I may have missed something. Actually I'm looking for some bible that describes the rules in more detail and in a more consistent way than the empirical ones above. But maybe it's too early for that.
Anyway, if I have to distill a commandment from all this, it would be "Stick to the alphabet and numbers, or thou willst be driven out of paradise."
Here are my two cents on this topic. I think these rules are too complicated. I would prefer if I can focus on my problem, then on weather two identifiers are the same or not, when they don't appear to be the same.

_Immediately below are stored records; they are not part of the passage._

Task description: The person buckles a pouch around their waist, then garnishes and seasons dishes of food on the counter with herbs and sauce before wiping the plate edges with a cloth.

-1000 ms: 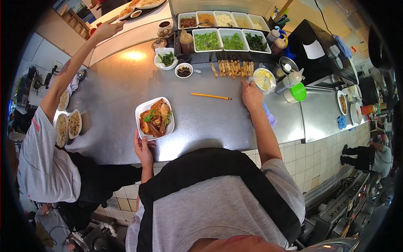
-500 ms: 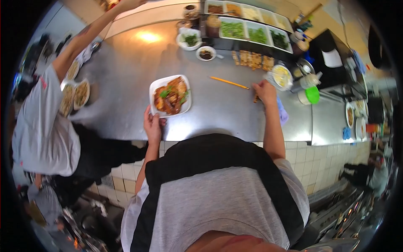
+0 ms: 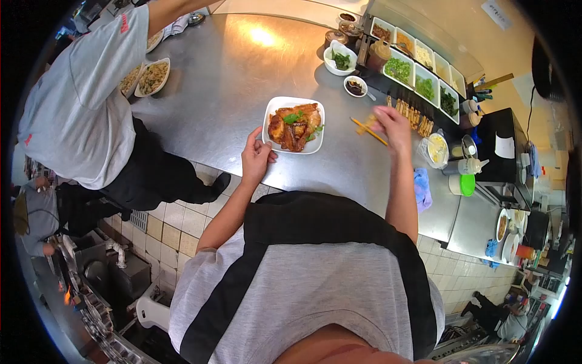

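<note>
Yeah, the white bowl [image 3: 312,146] is sitting near the tabletop's front edge, looking stiff and hefty, left hand [image 3: 256,156] sensibly gripping its near-left corner, while the right hand [image 3: 394,126] is pinching a blurry thing [image 3: 367,125], maybe a clip.

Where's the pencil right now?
In the head view, the pencil lies on the counter, right of the plate and just left of the right hand.
</note>
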Demonstrator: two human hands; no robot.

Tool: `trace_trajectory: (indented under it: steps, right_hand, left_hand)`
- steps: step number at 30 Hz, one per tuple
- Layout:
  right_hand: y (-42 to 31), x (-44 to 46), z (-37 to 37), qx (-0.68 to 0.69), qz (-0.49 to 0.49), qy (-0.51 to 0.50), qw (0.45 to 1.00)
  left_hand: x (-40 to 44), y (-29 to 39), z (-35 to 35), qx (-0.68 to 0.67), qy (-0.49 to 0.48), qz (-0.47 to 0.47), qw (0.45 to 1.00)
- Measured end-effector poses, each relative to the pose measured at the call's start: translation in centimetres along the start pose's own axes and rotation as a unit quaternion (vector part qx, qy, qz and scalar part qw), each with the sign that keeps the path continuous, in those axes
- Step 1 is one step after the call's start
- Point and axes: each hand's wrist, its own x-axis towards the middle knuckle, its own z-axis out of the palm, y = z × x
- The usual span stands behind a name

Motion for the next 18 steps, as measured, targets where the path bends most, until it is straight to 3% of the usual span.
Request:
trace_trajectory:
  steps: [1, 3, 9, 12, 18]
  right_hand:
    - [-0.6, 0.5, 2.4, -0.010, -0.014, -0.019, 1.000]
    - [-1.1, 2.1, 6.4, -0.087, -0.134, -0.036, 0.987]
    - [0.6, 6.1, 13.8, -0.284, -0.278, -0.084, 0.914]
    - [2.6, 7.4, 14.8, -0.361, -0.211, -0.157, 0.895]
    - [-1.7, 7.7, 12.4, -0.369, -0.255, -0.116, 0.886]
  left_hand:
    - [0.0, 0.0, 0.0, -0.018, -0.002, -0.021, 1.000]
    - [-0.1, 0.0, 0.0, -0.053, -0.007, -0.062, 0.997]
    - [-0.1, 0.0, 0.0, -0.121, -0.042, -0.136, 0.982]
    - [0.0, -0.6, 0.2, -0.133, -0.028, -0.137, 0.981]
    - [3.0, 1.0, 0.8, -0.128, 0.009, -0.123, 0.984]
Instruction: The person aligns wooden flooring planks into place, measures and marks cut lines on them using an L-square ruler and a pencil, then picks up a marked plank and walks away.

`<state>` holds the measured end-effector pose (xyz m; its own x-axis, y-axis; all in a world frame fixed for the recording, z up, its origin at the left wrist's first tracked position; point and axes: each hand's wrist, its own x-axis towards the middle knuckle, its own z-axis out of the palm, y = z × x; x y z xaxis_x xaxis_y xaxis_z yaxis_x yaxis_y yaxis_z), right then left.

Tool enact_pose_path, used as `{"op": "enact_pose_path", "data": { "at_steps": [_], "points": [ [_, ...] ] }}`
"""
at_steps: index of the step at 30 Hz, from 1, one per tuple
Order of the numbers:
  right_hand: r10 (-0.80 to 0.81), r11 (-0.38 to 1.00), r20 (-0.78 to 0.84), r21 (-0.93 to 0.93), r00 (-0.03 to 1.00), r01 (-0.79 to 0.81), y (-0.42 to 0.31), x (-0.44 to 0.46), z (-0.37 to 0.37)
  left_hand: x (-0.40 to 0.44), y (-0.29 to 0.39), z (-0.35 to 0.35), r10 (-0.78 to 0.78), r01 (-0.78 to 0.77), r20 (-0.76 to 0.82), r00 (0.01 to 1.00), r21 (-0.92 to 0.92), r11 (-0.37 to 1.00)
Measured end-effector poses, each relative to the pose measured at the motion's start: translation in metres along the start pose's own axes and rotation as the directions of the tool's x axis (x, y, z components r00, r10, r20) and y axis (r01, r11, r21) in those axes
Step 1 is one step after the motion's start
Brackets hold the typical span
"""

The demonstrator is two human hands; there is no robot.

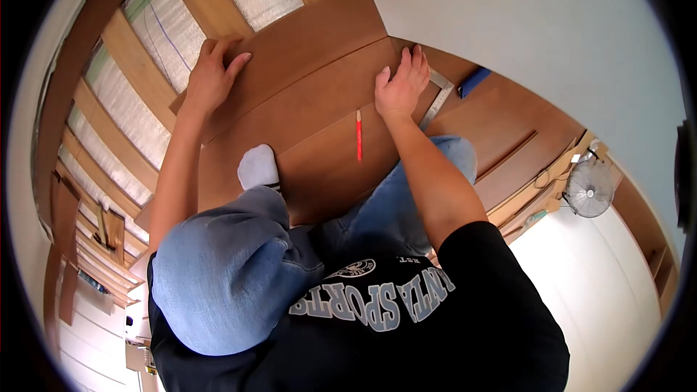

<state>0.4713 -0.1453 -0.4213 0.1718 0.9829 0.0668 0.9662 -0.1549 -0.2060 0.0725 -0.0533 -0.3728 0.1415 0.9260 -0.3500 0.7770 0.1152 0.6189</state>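
Observation:
My left hand (216,72) grips the far left edge of a brown floorboard (312,36), fingers curled at the edge and thumb on top. My right hand (403,87) lies with its fingers stretched out on the brown boards, near the wall end of that floorboard. A red pencil (359,138) lies on the laid flooring (319,156) between my arms. Just right of my right hand is a metal square (438,98), partly hidden by the hand and forearm. Beside it lies a blue object (475,81) whose kind I cannot make out.
Wooden joists (138,54) with silvery insulation (174,22) between them run beyond the boards. A pale wall (523,22) borders the right side. A fan (589,187) stands at the right near stacked wood strips (530,199). My socked foot (258,167) rests on the flooring.

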Motion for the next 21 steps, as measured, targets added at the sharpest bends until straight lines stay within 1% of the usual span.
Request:
{"op": "enact_pose_path", "data": {
  "at_steps": [2, 3, 5, 8, 12, 14, 18, 20, 21],
  "points": [
    [0.015, 1.000, 0.000, -0.013, 1.000, -0.015, 0.000, -0.001, 0.001, -0.001, 0.002, 0.005, -0.037, 0.037, -0.004, 0.999, 0.014, 0.999],
    [0.020, 1.000, -0.004, -0.011, 1.000, -0.020, 0.001, 0.000, 0.003, -0.001, -0.001, 0.009, -0.031, 0.031, -0.003, 1.000, 0.018, 0.999],
    [-0.001, 1.000, -0.030, -0.007, 1.000, 0.000, 0.004, -0.001, 0.006, 0.001, -0.010, 0.014, 0.012, -0.010, -0.068, 0.998, 0.037, 0.999],
    [-0.002, 1.000, -0.037, 0.023, 0.999, 0.003, 0.003, 0.000, 0.005, 0.002, -0.010, 0.014, 0.062, -0.054, -0.096, 0.993, 0.082, 0.995],
    [-0.004, 1.000, -0.041, -0.005, 0.999, 0.004, 0.005, -0.002, 0.003, 0.005, -0.011, 0.018, 0.056, -0.051, -0.078, 0.995, 0.068, 0.996],
    [-0.003, 1.000, -0.019, 0.009, 1.000, 0.003, 0.002, 0.001, 0.002, 0.007, -0.011, 0.015, 0.067, -0.061, -0.067, 0.995, 0.086, 0.994],
    [-0.015, 1.000, -0.029, 0.014, 0.999, 0.016, 0.001, 0.001, 0.001, 0.006, -0.004, 0.017, 0.061, -0.055, -0.074, 0.995, 0.080, 0.995],
    [-0.009, 1.000, -0.024, 0.011, 1.000, 0.009, 0.000, 0.002, 0.001, 0.002, 0.003, 0.016, 0.073, -0.061, -0.081, 0.994, 0.144, 0.988],
    [-0.019, 1.000, -0.030, 0.014, 0.999, 0.020, 0.000, 0.001, 0.002, 0.001, 0.007, 0.015, 0.071, -0.057, -0.093, 0.993, 0.144, 0.988]
  ]
}}
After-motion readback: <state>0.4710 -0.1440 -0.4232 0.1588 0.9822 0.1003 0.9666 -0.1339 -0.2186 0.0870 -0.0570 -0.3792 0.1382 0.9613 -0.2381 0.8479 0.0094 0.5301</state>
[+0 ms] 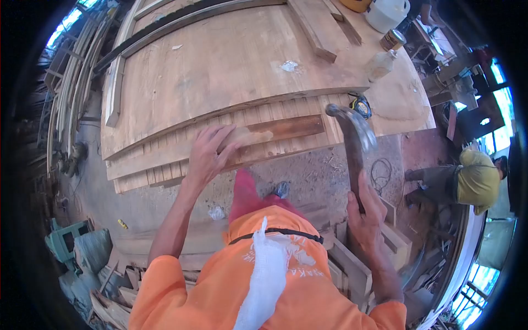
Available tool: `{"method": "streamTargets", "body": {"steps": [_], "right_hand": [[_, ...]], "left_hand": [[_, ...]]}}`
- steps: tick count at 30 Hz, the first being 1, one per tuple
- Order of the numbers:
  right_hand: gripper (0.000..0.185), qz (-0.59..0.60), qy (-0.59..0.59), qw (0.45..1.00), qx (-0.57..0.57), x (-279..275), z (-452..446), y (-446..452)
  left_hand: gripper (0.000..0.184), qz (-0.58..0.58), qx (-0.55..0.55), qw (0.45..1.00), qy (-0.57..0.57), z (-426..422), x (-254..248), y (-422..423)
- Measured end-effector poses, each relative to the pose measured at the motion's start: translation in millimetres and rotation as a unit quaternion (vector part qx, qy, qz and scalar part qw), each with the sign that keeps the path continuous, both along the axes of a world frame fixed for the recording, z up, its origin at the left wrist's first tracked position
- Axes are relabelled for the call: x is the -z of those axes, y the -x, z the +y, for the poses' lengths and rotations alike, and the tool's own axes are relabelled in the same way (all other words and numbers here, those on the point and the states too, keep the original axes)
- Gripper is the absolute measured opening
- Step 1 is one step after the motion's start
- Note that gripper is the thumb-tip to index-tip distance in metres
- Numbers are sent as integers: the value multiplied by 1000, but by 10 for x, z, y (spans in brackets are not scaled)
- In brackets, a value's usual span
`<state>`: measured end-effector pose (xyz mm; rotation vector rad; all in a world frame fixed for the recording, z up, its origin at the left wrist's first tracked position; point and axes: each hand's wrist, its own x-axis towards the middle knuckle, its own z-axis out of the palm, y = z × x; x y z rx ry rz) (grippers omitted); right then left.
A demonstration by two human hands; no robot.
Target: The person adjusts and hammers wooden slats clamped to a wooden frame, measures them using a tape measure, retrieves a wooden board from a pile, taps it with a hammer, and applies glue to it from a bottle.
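Observation:
A claw hammer (pixel 353 144) is gripped by its handle in my right hand (pixel 366 212), its metal head raised near the table's front edge. My left hand (pixel 209 151) lies with fingers apart on a long wooden board (pixel 170 155), whose right part is darker reddish brown. Under that board is a slatted wooden panel (pixel 331 127) along the front of the table. Behind it rests a large flat wood sheet (pixel 220 60). Close to the hammer head sits a tape measure (pixel 360 104).
Loose timber strips (pixel 311 33) lie on the far part of the sheet. A tin can (pixel 392 39), a clear bottle (pixel 381 65) and a white jug (pixel 386 14) stand at the back right. Another person (pixel 476 179) in a yellow top is at the right. Wood offcuts (pixel 352 269) surround my right side.

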<state>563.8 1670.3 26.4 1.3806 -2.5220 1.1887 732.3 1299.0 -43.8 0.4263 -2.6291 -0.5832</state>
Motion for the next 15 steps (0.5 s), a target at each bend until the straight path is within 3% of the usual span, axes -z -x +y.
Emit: {"method": "streamTargets", "body": {"steps": [4, 6, 7, 9, 12, 13, 14, 15], "right_hand": [[65, -14, -85, 996, -17, 112, 7, 4], [63, -128, -156, 979, 35, 20, -71, 42], [63, -129, -156, 979, 35, 24, -55, 18], [62, -92, -48, 993, 52, 44, 34, -37], [62, -29, -51, 998, 6, 147, 48, -57], [62, 6, -69, 997, -25, 105, -41, -61], [61, -157, -259, 953, 35, -52, -85, -46], [61, -157, -257, 953, 40, -104, -112, -60]], "left_hand": [[46, -1, 6, 1000, 0, -16, -30, 18], [46, 4, 10, 1000, -2, -28, -1, 20], [46, 4, 14, 1000, -4, -45, 5, 11], [47, 1, 9, 1000, -10, -56, 12, 2], [48, -4, 6, 1000, -15, -60, 4, -1], [48, -4, 6, 1000, -16, -42, 6, -3], [48, -5, 10, 1000, -18, -23, 12, -13], [48, -9, 13, 1000, -19, -38, 8, -8]]}}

But yes, I really do think this process should be documented. I would also add the information on the normalized identifier representation that can be used to check weather two identifiers are equal, by just comparing two strings.
@Araq: Simply by trying things out and attempting to make out some patterns in the observed behaviour. And having a peek now and then at the resulting C source.
As you can see, I gave up at rule twelve to be more specific. It became too cluttered when I experimented with exclamation marks and dollars, especially in combination with underscores and en-dashes. So it would be better indeed to build up the rules from the source, in my opinion. On the other hand: tests have the last word.
And having a peek now and then at the resulting C source.
Which is wrong. The generated C code is irrelevant for identifier equality. The compiler could emit NIM_$ID for everything instead and yet it wouldn't affect Nim.
That's 4 rules and the backtick rules are mostly irrelevant in practice. For example, in Java you can either write π or \u03C0. Does that mean I need to worry all the time about my hypothetical Java code becoming unreadable anytime soon? Hardly.
@Araq 19:17:16: That makes the distinction between rule 9 ('underscores are removed') and a part of rule 11 ('en-dashes are not removed but ignored') irrelevant indeed. Most of my rules are based on the behaviour of the executables or the compilability of the source, however.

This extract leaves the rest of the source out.